### TASK DETAILS:
For the material that follows, state the number of lines where "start" occurs, and add nothing.

────────────────────────────────────────

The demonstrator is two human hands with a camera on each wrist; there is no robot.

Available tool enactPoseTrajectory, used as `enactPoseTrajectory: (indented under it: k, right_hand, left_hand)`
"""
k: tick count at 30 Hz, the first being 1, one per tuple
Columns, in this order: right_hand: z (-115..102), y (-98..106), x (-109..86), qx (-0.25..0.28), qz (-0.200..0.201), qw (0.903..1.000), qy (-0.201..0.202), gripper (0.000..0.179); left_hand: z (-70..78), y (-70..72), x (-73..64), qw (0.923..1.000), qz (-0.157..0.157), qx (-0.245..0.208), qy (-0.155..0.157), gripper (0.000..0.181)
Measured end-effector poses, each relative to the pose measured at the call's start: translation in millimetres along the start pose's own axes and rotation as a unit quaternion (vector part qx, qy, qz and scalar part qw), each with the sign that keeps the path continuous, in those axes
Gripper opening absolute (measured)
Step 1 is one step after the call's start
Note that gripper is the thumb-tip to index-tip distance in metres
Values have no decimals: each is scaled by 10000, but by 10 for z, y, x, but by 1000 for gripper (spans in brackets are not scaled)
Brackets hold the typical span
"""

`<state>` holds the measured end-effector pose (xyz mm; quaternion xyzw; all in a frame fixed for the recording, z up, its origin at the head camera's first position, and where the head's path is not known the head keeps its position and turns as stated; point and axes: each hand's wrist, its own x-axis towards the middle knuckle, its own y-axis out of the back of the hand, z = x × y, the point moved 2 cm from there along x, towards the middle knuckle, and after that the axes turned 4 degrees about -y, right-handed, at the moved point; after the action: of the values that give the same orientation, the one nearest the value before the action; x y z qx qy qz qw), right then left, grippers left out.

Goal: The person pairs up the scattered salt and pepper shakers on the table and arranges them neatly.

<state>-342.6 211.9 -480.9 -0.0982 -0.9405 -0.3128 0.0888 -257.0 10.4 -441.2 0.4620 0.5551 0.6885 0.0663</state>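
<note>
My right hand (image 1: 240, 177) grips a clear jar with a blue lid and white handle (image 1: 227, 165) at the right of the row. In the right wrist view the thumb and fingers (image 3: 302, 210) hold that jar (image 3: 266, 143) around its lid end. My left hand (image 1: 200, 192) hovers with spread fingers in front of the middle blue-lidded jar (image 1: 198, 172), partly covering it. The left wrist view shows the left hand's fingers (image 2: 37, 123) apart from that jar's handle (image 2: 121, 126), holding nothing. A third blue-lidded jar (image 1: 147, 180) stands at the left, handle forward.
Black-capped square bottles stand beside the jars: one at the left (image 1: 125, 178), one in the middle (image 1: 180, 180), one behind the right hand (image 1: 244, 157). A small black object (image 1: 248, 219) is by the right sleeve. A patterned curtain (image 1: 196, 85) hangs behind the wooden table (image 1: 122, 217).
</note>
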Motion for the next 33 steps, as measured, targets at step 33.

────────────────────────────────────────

### OUTPUT FOR THIS TASK:
2